Within the listing below, how many lines hold the string "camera"? Only the number should be given.

§ §

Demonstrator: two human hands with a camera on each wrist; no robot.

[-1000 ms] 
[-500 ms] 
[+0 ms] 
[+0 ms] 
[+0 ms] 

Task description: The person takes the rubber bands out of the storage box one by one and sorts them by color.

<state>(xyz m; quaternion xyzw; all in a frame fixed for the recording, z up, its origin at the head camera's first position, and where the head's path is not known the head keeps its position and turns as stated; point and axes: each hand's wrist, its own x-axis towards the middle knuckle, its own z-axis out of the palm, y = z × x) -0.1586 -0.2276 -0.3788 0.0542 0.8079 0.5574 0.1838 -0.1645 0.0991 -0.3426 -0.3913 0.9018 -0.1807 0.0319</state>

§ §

#### Result below
2